I recently liquidated my mother in law’s portfolio. She needs the money to buy a new apartment. She had a very good result of around 60% for a period of a little more than 2 years while I managed some of her money.

I sold out my 20 RYAAY (Ryan Airlines) shares. I like the CEO and the company but I have learned to dislike the business enough to stay out of it. I sold them in May at 49 and the shares are currently at 47, I did not avoid a terrible drop but they did underperform the market quite a lot since back then. I had a bit over a 30% profit in a long time, with a small amount invested, so the investment was not good.

My 300 TLT shares short position was closed @107.98 by my broker by the end on October. TLT is currently at the same price so I have not lost anything by staying out of it. On the contrary, I saved the payment of dividends and interests on the short amount. I have been thinking, specially today, about reentering the trade by shorting TMF (Direxion Daily 20+ Year Trsry Bll 3X Shr) a leveraged fund. The good thing about it is that it allows me to invest much less on the short amount for the same possible return, therefore saving money on the short interests. The other good thing is that it hardly pays any dividend compared to TLT, there is a substantial saving there too. I still think that the long dated treasuries market is way overvalued and I plan to profit from it. The TLT short played out well even though it was closed (by luck) prematurely. I believe that there is still much more room for the treasuries to go down so I might soon enter that trade again, possibly with TMF this time.

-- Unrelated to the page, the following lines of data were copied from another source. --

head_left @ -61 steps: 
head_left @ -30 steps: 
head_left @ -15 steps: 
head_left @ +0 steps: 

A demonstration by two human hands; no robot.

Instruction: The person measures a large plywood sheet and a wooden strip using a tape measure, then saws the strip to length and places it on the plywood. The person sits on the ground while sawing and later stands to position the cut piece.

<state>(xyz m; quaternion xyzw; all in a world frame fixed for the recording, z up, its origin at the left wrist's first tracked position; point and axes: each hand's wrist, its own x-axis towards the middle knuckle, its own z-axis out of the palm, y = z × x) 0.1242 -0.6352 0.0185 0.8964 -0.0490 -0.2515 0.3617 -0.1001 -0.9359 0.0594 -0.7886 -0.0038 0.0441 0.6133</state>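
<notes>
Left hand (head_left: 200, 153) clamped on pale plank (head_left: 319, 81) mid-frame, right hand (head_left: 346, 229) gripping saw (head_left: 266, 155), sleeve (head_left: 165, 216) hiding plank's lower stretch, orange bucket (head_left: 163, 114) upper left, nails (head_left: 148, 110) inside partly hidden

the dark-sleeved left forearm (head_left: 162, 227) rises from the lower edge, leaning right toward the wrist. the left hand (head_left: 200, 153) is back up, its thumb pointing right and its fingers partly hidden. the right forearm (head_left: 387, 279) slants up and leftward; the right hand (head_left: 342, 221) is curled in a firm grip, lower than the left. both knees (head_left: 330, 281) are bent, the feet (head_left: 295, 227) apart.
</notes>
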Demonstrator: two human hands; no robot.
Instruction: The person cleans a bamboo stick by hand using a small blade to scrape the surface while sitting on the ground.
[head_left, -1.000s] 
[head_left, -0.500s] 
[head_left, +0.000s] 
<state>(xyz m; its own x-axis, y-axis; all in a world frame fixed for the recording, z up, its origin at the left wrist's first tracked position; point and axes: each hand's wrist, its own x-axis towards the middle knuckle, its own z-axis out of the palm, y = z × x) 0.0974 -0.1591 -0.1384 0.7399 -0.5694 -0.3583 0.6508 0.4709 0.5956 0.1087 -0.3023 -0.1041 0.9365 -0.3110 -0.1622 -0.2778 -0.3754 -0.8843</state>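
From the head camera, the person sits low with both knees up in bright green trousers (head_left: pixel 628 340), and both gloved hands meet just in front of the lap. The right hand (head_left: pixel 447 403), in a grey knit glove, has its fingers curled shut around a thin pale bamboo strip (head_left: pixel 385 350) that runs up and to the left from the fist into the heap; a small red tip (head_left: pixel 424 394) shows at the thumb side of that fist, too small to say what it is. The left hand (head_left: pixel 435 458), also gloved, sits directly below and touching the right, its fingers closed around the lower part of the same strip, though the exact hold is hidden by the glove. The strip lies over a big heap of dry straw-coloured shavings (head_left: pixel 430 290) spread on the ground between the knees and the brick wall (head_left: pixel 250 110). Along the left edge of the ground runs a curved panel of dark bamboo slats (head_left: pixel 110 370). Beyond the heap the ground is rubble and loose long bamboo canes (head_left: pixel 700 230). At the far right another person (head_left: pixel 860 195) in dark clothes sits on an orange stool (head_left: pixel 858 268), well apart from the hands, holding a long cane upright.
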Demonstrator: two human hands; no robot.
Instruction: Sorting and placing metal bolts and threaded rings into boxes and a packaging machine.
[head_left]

I added a couple of VXX shares short by the end of August. I still think that VXX is designed to go to 0 and plan to keep shorting it indefinitely and add to my shorts at every possible opportunity when the volatility jumps a bit.

I sold out my small XHB (home builders fund) position (8 shares) by the end of May @32. It was a small legacy position that I had since before 2008 (the housing crash). I waited and sold out when it recovered its value. I normally dislike having funds and small positions so Im glad I got rid of it.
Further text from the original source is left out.